Las leyes que violan los contratos pnvados y que equivalen a agresiones contra los derechos de los Estados a cuyos ciudadanos perjudican, pueden ser consideradas como otra causa probable de hostilidad. No estamos autorizados a pensar que un espíritu más liberal o más equitativo presidiría la legislacion de los Estados individuales en lo sucesivo, si no los reprime algún otro freno que el que hemos visto hasta ahora, deshonrando con demasiada frecuencia sus varios códigos. Hemos notado el afán de represalias excitado en Connecticut a consecuencia de las enormidades perpetradas por la legislatura de Rhode Island, y deducimos lógicamente que en casos similares y distintas circunstancias, una guerra no de pergaminos, sino armada, castigará tan atroces infracciones de las obligaciones morales y de la justicia social.
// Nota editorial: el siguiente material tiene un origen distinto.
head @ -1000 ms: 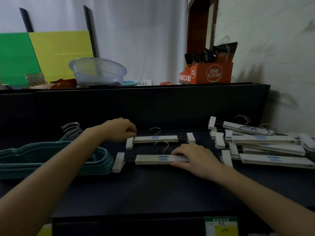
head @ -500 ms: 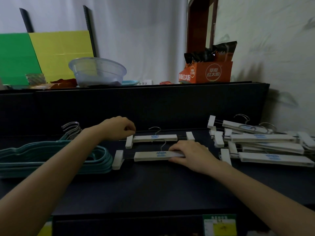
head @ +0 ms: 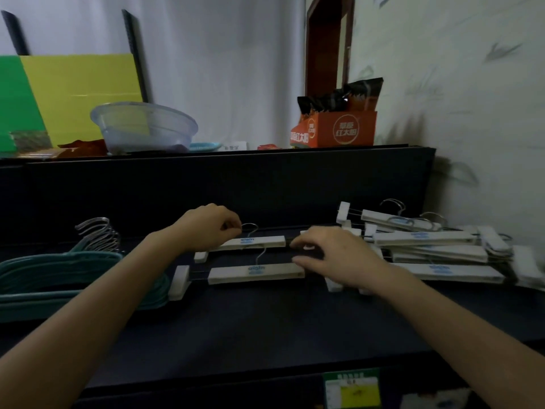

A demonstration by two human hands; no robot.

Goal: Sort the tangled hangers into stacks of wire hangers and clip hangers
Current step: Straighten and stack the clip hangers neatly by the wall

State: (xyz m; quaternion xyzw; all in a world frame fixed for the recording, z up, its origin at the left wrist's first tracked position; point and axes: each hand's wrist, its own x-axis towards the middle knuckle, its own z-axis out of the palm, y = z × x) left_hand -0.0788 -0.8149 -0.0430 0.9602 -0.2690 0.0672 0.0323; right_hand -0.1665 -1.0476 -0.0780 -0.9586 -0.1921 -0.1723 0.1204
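Observation:
Two white clip hangers lie side by side in the middle of the dark shelf [head: 265, 326]. My left hand [head: 209, 228] is closed at the hook and left part of the far clip hanger [head: 259, 242]. My right hand [head: 336, 256] hovers with fingers spread over the right ends of both, its thumb at the end of the near clip hanger [head: 256, 274]. A pile of white clip hangers [head: 427, 246] lies at the right. The stack of teal hangers [head: 59, 276] with metal hooks [head: 100, 234] lies at the left.
A raised back ledge [head: 236, 154] carries a clear plastic bowl [head: 144, 128], yellow and green boards [head: 79, 90] and an orange snack box [head: 339, 131]. A wall [head: 472, 113] closes off the right side. A green label [head: 351, 388] sticks to the shelf's front edge.
My right hand has lifted off the near hanger's bar and spread its fingers, moving right toward both hangers' ends. My left hand has slid right to the far hanger's hook.

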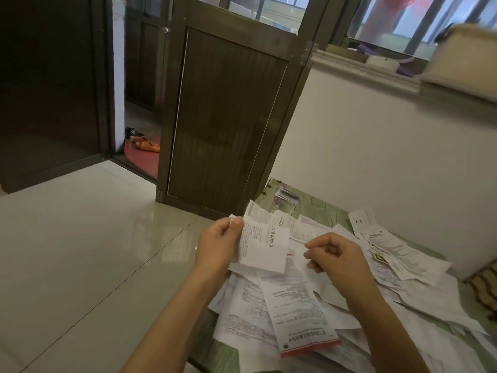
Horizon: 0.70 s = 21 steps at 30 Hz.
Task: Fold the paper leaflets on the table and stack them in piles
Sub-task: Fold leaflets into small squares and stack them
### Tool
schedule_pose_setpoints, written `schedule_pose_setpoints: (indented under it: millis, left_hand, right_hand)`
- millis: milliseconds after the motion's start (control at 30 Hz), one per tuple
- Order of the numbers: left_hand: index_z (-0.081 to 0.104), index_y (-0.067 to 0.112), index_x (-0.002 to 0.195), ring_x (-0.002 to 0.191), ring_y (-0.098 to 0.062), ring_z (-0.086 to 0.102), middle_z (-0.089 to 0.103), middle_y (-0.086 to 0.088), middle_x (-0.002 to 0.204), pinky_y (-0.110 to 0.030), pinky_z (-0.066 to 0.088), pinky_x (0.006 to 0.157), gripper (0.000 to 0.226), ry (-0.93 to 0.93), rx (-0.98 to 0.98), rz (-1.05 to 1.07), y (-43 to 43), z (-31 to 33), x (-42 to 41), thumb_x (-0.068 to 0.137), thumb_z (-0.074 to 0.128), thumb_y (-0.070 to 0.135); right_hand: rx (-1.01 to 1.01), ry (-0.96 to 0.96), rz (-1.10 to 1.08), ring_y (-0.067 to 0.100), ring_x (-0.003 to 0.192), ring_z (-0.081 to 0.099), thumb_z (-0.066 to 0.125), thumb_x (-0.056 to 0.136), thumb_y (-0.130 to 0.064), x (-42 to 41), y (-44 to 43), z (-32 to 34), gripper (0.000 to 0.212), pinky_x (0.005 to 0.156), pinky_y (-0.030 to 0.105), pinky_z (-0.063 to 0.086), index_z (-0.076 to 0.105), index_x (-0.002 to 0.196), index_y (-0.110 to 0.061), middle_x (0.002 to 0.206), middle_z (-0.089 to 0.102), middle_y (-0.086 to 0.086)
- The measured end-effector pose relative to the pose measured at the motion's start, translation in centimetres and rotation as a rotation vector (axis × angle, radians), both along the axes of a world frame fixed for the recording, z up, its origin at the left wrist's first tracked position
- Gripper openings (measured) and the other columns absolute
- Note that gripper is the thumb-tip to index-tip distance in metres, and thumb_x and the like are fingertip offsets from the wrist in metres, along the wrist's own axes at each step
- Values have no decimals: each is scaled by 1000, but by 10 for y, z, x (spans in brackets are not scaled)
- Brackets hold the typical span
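My left hand [219, 243] pinches a folded white leaflet [265, 246] by its left edge, thumb on top, and holds it above the table. My right hand [336, 255] hovers just right of that leaflet with fingers curled; it holds nothing that I can see. Below both hands lies a heap of unfolded leaflets [269, 313] spread over the green table [314, 208]. One long leaflet with a red bottom edge [301, 319] lies on top of the heap. A small pile of folded leaflets [287, 195] sits at the table's far corner.
More open sheets [390, 246] cover the table's right side, up to the white wall. A brown door [226, 117] stands behind the table's far left corner. Shiny tiled floor [88, 251] lies left of the table. A patterned seat [484, 286] shows at the right edge.
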State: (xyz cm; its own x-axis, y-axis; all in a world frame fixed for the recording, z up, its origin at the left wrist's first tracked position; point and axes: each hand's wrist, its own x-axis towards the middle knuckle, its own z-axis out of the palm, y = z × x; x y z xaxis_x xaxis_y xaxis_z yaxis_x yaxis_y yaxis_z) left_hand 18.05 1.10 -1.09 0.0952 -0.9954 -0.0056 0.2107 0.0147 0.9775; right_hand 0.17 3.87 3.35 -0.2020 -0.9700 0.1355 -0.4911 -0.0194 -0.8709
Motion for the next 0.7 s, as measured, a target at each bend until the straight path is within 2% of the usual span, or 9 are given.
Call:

La probabilidad de alianzas incompatibles entre los diferentes Estados o confederaciones y las distintas naciones extranjeras, y el efecto de esta situación sobre la paz general, han sido puestos en claro ampliamente en anteriores artículos. De este estudio hemos deducido que América, en el caso de disgregarse completamente, o de quedar unida solamente por el débil lazo de una simple liga ofensiva y defensiva, se vería envuelta gradualmente, como consecuencia de dichas alianzas discordantes, en los perniciosos laberintos de la política europea y en sus guerras; y que con las destructoras contiendas entre sus partes componentes se convertiría en la presa de los artificios y las maquinaciones de potencias igualmente enemigas de todas ellas. Divide et impera (1) debe ser el lema de toda nación que nos teme o nos odia (2)

PUBLIO




Notas

(1) Divide y vencerás.- PUBLIO.

(2) Con el fin de que toda la materia de estos artículos se someta cuanto antes al público, se van a publicar cuatro veces por semana, los martes en El Correo de Nueva York, y los jueves en el Anunciador Cotidiano.- PUBLIO.